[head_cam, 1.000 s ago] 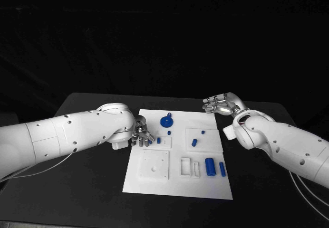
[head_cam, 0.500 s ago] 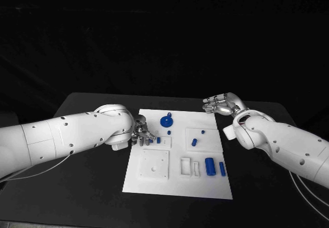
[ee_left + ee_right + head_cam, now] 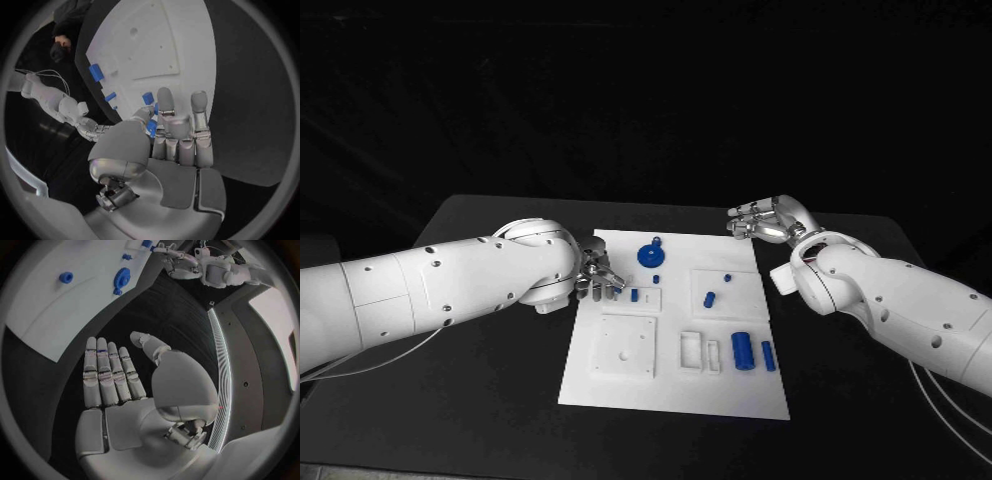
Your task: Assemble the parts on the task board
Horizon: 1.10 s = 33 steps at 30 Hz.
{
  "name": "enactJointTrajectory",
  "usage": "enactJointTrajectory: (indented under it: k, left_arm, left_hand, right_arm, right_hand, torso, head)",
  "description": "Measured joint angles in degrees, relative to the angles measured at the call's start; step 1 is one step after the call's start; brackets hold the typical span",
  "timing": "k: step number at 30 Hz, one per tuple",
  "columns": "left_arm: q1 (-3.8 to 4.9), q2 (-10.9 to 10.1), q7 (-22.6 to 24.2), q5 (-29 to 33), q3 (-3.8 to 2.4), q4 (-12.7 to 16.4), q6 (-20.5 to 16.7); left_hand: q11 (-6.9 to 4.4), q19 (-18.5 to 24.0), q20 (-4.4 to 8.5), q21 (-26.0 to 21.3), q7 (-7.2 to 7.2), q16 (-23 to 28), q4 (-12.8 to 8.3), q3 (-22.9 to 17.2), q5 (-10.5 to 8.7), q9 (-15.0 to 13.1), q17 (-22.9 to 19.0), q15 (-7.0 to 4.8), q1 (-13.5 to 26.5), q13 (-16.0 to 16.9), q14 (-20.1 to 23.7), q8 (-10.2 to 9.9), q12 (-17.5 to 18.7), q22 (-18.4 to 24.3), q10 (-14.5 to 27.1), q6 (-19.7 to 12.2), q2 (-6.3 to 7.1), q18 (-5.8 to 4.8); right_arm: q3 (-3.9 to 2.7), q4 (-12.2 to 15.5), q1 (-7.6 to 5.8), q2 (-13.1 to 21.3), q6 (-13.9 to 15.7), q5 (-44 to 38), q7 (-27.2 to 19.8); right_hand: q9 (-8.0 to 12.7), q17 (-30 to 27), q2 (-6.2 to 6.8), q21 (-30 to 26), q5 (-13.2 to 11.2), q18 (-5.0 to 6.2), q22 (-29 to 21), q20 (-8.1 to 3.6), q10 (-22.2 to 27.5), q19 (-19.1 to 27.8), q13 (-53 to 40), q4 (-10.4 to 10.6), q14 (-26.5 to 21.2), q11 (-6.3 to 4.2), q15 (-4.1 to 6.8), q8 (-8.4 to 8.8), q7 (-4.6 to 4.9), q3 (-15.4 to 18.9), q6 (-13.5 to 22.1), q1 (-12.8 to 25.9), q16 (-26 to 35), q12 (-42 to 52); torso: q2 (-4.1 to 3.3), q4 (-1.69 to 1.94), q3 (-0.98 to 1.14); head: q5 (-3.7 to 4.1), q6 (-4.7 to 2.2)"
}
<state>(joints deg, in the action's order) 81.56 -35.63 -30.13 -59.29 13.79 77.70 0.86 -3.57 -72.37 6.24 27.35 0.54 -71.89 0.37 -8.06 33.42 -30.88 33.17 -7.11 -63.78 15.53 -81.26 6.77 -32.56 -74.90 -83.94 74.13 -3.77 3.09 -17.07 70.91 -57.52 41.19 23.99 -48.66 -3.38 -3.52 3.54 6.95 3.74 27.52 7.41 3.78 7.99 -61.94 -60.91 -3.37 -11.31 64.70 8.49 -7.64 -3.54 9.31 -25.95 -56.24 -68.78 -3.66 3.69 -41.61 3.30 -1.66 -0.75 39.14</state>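
Step in hand: I judge the left robot hand point(image 3: 597, 279) is reaching for a small blue peg point(image 3: 635, 295) at the left edge of the task board point(image 3: 672, 385); nothing is lifted yet.
Left robot hand: over the board's left edge, fingers point(image 3: 165, 105) stretched out side by side and pointing at the blue pieces. It holds nothing, and I cannot tell whether it touches the peg.
Right robot hand: point(image 3: 764, 220) sits off the board's far right corner, above the tabletop point(image 3: 488, 225). In the right wrist view its fingers point(image 3: 106, 375) lie straight and flat, the thumb apart, nothing in it.
Task board: white plate in the middle of the tabletop, with raised square panels and slotted holders.
Parts: blue. A round knob point(image 3: 651, 256) stands at the far middle; two small pegs lie on the right-hand panel point(image 3: 710, 297); a thick cylinder point(image 3: 743, 351) and a thinner bar point(image 3: 767, 354) lie side by side near right.
Next move calls for: my guess, closing thumb and fingertips on the small peg, then carrying it to a matching hole; a fine pinch is needed, as the part is small and lies low.
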Motion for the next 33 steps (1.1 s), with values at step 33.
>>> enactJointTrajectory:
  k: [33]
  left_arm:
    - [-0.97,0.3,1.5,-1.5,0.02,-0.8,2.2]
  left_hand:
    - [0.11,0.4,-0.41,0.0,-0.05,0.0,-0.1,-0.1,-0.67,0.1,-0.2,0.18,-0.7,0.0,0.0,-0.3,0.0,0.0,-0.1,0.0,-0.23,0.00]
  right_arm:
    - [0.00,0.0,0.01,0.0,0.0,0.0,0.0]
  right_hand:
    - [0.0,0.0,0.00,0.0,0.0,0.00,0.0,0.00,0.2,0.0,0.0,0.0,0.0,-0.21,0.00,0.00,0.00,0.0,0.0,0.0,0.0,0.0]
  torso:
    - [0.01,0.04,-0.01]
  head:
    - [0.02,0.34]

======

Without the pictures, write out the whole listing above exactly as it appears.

[head_cam, 1.000 s ago] 
[head_cam, 0.500 s ago] 
[ee_left + ee_right + head_cam, now] 
Your task: Assemble the parts on the task board
Horizon: 1.10 s = 33 steps at 30 Hz.
{
  "name": "enactJointTrajectory",
  "usage": "enactJointTrajectory: (indented under it: k, left_arm, left_hand, right_arm, right_hand, torso, head)",
  "description": "Measured joint angles in degrees, relative to the angles measured at the call's start; step 1 is one step after the call's start; brackets hold the typical span",
  "timing": "k: step number at 30 Hz, one per tuple",
  "columns": "left_arm: q1 (-3.8 to 4.9), q2 (-10.9 to 10.1), q7 (-22.6 to 24.2), q5 (-29 to 33), q3 (-3.8 to 2.4), q4 (-12.7 to 16.4), q6 (-20.5 to 16.7); left_hand: q11 (-6.9 to 4.4), q19 (-18.5 to 24.0), q20 (-4.4 to 8.5), q21 (-26.0 to 21.3), q7 (-7.2 to 7.2), q16 (-23 to 28), q4 (-12.8 to 8.3), q3 (-22.9 to 17.2), q5 (-10.5 to 8.7), q9 (-15.0 to 13.1), q17 (-22.9 to 19.0), q15 (-7.0 to 4.8), q1 (-13.5 to 26.5), q13 (-16.0 to 16.9), q14 (-20.1 to 23.7), q8 (-10.2 to 9.9), q12 (-17.5 to 18.7), q22 (-18.4 to 24.3), q10 (-14.5 to 27.1), q6 (-19.7 to 12.2), q2 (-6.3 to 7.1), q18 (-5.8 to 4.8); right_arm: q3 (-3.9 to 2.7), q4 (-12.2 to 15.5), q1 (-7.6 to 5.8), q2 (-13.1 to 21.3), q6 (-13.9 to 15.7), q5 (-44 to 38), q7 (-27.2 to 19.8); right_hand: q9 (-8.0 to 12.7), q17 (-30 to 27), q2 (-6.2 to 6.8), q21 (-30 to 26), q5 (-13.2 to 11.2), q18 (-5.0 to 6.2), q22 (-29 to 21), q20 (-8.1 to 3.6), q10 (-22.2 to 27.5), q19 (-19.1 to 27.8), q13 (-53 to 40), q4 (-10.4 to 10.6), q14 (-26.5 to 21.2), q11 (-6.3 to 4.2), q15 (-4.1 to 6.8), q8 (-8.4 to 8.8), q7 (-4.6 to 4.9), q3 (-15.4 to 18.9), q6 (-13.5 to 22.1), q1 (-12.8 to 25.9), q16 (-26 to 35), q12 (-42 to 52); torso: q2 (-4.1 to 3.3), q4 (-1.69 to 1.94), q3 (-0.98 to 1.14); head: q5 (-3.7 to 4.1), q6 (-4.7 to 2.2)"
}
<state>(joints deg, in the action's order) 81.56 -35.63 -30.13 -59.29 13.79 77.70 0.86 -3.57 -72.37 6.24 27.35 0.54 -71.89 0.37 -8.06 33.42 -30.88 33.17 -7.11 -63.78 15.53 -81.26 6.77 -32.56 -74.90 -83.94 74.13 -3.77 3.09 -17.07 70.91 -57.52 41.19 23.99 -48.66 -3.38 -3.52 3.54 6.95 3.74 27.52 7.41 3.78 7.99 -61.94 -60.91 -3.37 -11.31 64.70 8.49 -7.64 -3.54 9.31 -25.95 -56.24 -68.78 -3.66 3.69 -41.61 3.30 -1.66 -0.75 39.14</state>
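Step in hand: I judge the left robot hand point(image 3: 597, 279) is reaching for a small blue peg point(image 3: 635, 295) at the left edge of the task board point(image 3: 672, 385); nothing is lifted yet.
Left robot hand: over the board's left edge, fingers point(image 3: 165, 105) stretched out side by side and pointing at the blue pieces. It holds nothing, and I cannot tell whether it touches the peg.
Right robot hand: point(image 3: 764, 220) sits off the board's far right corner, above the tabletop point(image 3: 488, 225). In the right wrist view its fingers point(image 3: 106, 375) lie straight and flat, the thumb apart, nothing in it.
Task board: white plate in the middle of the tabletop, with raised square panels and slotted holders.
Parts: blue. A round knob point(image 3: 651, 256) stands at the far middle; two small pegs lie on the right-hand panel point(image 3: 710, 297); a thick cylinder point(image 3: 743, 351) and a thinner bar point(image 3: 767, 354) lie side by side near right.
Next move calls for: my guess, closing thumb and fingertips on the small peg, then carrying it to a matching hole; a fine pinch is needed, as the part is small and lies low.
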Motion for the next 33 steps (1.1 s), with values at step 33.
>>> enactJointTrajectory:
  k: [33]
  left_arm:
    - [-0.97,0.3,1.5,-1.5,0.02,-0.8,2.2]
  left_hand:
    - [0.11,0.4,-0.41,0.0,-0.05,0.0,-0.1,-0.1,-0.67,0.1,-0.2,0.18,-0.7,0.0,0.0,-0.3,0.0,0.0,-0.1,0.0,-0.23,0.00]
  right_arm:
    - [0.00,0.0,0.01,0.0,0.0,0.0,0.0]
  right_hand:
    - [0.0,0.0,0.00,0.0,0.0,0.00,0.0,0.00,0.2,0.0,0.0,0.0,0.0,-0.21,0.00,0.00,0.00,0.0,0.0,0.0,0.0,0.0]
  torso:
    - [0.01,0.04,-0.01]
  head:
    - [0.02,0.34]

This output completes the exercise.